Many times companies use sampling techniques to assess a production lot’s acceptability. You know the drill…you pull a specified sample size, and if all of the samples are acceptable you buy the lot. If any are unacceptable, you reject the lot. This approach often works for components, assuming the sample represents the rest of the lot. But what about larger subassemblies or complete systems? Does it work for them, too?
Here’s the basic question: Is your acceptance testing approach consistent with your product’s required reliability?
This is an area where a lot of companies (and buying organizations) put themselves in a serious bind without realizing what they are doing. In the munitions game, for example, it’s pretty common to pull a specified sample and buy the lot if all of the samples go bang. The problem is that we think if a product’s reliability is high (say, 95%), we ought to be able to pull a sample and have them all work. That’s not the way it works in the real world, though. We can’t go with our intuition here; we have to evaluate the probability of passing the acceptance test more rigorously to assure that it is consistent with the required reliability of whatever it is we are testing.

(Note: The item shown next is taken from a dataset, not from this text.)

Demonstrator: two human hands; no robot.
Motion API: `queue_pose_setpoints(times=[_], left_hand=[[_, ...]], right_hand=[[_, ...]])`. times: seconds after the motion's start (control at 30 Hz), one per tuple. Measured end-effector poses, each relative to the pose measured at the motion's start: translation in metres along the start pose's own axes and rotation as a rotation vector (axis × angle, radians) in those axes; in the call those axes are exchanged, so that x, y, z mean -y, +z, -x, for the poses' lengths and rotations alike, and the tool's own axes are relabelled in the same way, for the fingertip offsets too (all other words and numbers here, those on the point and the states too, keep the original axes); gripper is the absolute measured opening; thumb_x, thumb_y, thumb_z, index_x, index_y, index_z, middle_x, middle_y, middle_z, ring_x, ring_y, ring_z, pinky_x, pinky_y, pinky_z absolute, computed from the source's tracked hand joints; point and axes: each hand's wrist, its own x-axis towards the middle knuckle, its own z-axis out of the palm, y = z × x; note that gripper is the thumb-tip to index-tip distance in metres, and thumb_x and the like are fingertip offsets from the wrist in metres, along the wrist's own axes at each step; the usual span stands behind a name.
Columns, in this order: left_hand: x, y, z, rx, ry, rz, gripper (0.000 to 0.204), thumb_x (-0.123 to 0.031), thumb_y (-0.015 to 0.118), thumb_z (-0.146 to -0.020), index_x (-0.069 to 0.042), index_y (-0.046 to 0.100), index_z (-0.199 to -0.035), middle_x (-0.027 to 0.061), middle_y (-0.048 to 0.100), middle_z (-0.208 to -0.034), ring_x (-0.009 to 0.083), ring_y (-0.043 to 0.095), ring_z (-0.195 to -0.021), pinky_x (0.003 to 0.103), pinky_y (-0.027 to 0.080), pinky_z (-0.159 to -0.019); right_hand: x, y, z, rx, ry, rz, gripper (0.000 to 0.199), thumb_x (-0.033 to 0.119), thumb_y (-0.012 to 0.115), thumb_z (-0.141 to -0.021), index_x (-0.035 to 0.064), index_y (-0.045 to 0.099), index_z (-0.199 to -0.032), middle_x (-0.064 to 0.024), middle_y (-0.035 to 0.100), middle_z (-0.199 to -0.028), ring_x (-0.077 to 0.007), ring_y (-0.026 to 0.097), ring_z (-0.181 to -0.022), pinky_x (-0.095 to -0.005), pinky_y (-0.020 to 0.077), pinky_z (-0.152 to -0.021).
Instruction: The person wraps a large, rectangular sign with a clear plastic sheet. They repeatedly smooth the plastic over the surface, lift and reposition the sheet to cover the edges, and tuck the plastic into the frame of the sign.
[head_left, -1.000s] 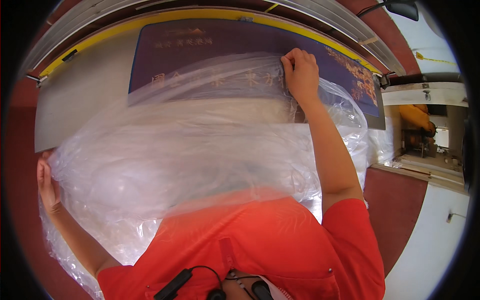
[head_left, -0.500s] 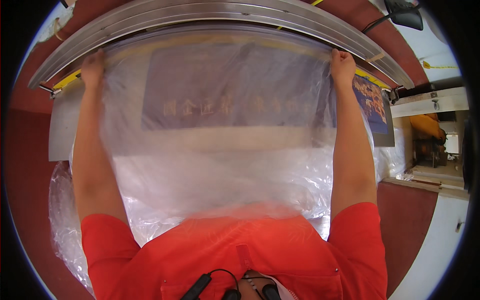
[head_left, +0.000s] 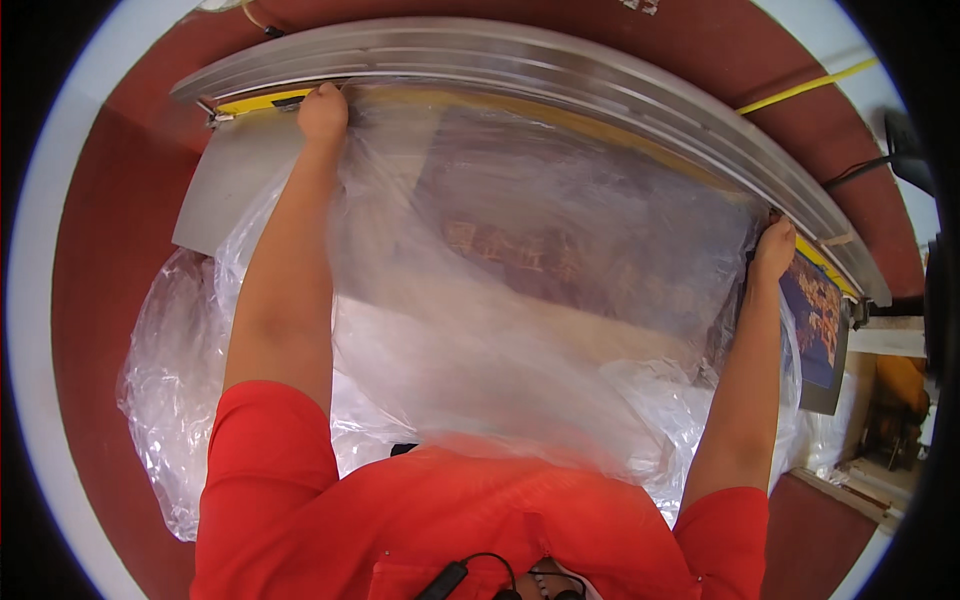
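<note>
Clear plastic film (head_left: 520,350) stretches between my two hands, over a dark panel (head_left: 590,200) with gold characters, blurred beneath it. My left hand (head_left: 323,115) is closed on the film's far left corner, close against a yellow strip (head_left: 255,103) along a long metal bar (head_left: 480,55). At the far right, my right hand (head_left: 775,247) grips the other corner beside the same bar. The film hangs toward my red shirt. Both hands' fingertips are partly hidden. A blue sheet with an orange pattern (head_left: 810,315) shows to the right of my right hand.
A grey board (head_left: 225,185) juts out at left beneath the bar. Loose crumpled film (head_left: 165,390) hangs down at the left. A yellow cord (head_left: 810,85) and a black device (head_left: 905,150) lie past the bar at right. The floor (head_left: 90,260) is red-brown.
The view has turned, so bar and film now slope down to the right. Both hands still hold the film at the bar; more yellow strip and grey board show left of my left hand.
</note>
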Motion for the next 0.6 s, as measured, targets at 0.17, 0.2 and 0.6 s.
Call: queue_pose_setpoints(times=[0.17, 0.2, 0.6], left_hand=[[-0.012, -0.016, 0.012, 0.061, -0.072, 0.049, 0.045, -0.028, 0.029, -0.075, 0.004, 0.058, -0.086, 0.0247, 0.055, -0.089, 0.0378, 0.051, -0.088, 0.040, 0.038, -0.080], [-0.010, -0.015, 0.011, 0.046, -0.071, 0.063, 0.044, -0.028, 0.029, -0.075, 0.004, 0.058, -0.086, 0.0243, 0.055, -0.089, 0.0370, 0.052, -0.087, 0.040, 0.039, -0.079], [-0.016, -0.102, 0.026, 0.501, 0.120, 0.639, 0.020, -0.025, 0.053, -0.077, -0.005, 0.056, -0.077, -0.0045, 0.043, -0.062, 0.0065, 0.033, -0.056, 0.021, 0.028, -0.049]], right_hand=[[0.009, -0.002, 0.004, -0.011, 0.073, 0.002, 0.044, 0.036, 0.030, -0.076, 0.0034, 0.058, -0.084, -0.0177, 0.056, -0.088, -0.0349, 0.051, -0.086, -0.0386, 0.0366, -0.075], [0.009, -0.002, 0.003, 0.011, 0.065, -0.020, 0.043, 0.037, 0.031, -0.076, 0.0031, 0.058, -0.084, -0.0173, 0.057, -0.086, -0.0339, 0.051, -0.084, -0.0379, 0.0367, -0.075], [0.052, -0.049, 0.016, 0.570, -0.030, -0.170, 0.033, 0.038, 0.053, -0.076, 0.0059, 0.055, -0.069, 0.0036, 0.042, -0.055, -0.0048, 0.034, -0.047, -0.0211, 0.0270, -0.042]])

I first ran into this at Aerojet when we were building munition fuzes. We were failing most of our lot acceptance tests, and we thought we had a pretty good product. The submunition had a 95% reliability requirement, and in live tests we showed we met that requirement. We routinely dropped bombs and had more than 95% of the submunitions detonate.
We had a lot acceptance requirement on the fuzes, however, that required firing a sample of 32 with no failures. We were only passing about one lot out of every five. What was going on?
What we didn’t realize (at least initially) is that there’s a fundamental difference between demonstrating a product’s reliability and passing a specified-sample-size test with zero failures. There’s a relationship between a product’s reliability and the probability of passing its acceptance test that can be shown with something called an operating characteristic curve. For that test I just described (n = 32, acc/rej =0/1), the x-y plot below shows it clearly:
Check the above plot, and you’ll see that with a product reliability of 95%, you’ll only pass the acceptance test about 20% of the time (and that was exactly what we were experiencing).
When we explained this to our Air Force customer, they didn’t like what they were hearing, but they recognized and agreed with the mathematics. Ultimately, they modified the fuze acceptance test requirement so that it was consistent with the product’s required reliability. Don’t think that this allowed lower quality munitions to get into the inventory, either. That particular munition system routinely delivered reliability well in excess of its requirements, and during the 1991 Persian Gulf War, it was the munition that took out the bulk of Saddam Hussein’s Republican Guard tanks.
Another manufacturer was not so lucky. They manufactured flares for the US Navy, and they encountered precisely the same problem with precisely the same numbers. The Navy’s reliability requirement was 95% (which the flare met), but they imposed that same lot acceptance requirement (a sample size of 32 flares, accept on 0 failures, reject on 1 or more failures). Predictably, the company failed 80% of their lot acceptance tests. Unfortunately, in this case, neither the Navy nor the manufacturer realized what was happening.
I know about that second situation because I was an expert witness when the manufacturer sued the Navy. When I testified at the Armed Services Board of Contract Appeals, my task was to explain all of the above in a manner that lawyers and the trial judge could understand. In my experience, lawyers and judges don’t grasp probability and statistics concepts easily, so just stating that the situation was governed by the binomial distribution wasn’t going to cut it.
I went shopping the night before I testified and bought two bags of coffee beans (one with white beans, and one with brown beans). I put 5 white beans in a bag (representing unreliable product), and 95 beans in the same bag (representing product that would work). I stuck the bag in my pocket the next morning and went to court.
After explaining the binomial distribution, the nature of the relationship between a product’s reliability and the probability of passing a test, and the x-y plot you see above, I could see that the judge (who was a good guy) had glazed over. When I finished, I told the judge I could demonstrate the concept for him. I pulled the bag of coffee beans out of my pocket and explained the contents, and I offered to pull out 32 beans. The lights came on. The judge smiled. He told the Navy’s attorney to pull the beans out of the bag. The 17th bean was a white one, representing a flare that wouldn’t work (and a failed lot acceptance test).
It was a cool display, it was a deciding factor in the manufacturer winning its $25.4 million claim against the Navy, and that little demonstration was cited as one of the best Armed Services Board of Contract Appeals explanations that year.
So, think about this…when you specify (or agree to) a sample-based test, what’s the reliability of the thing you’re testing, and is it consistent with your test? If you are failing sample-based acceptance tests, you may simply have an overly-stringent acceptance test. These kinds of evaluations sound complicated, but Excel makes it a lot easier than it used to be. The operating characteristic curve is one of the key concepts we should always consider in such situations, and it’s a key part of the root cause failure analysis training we offer.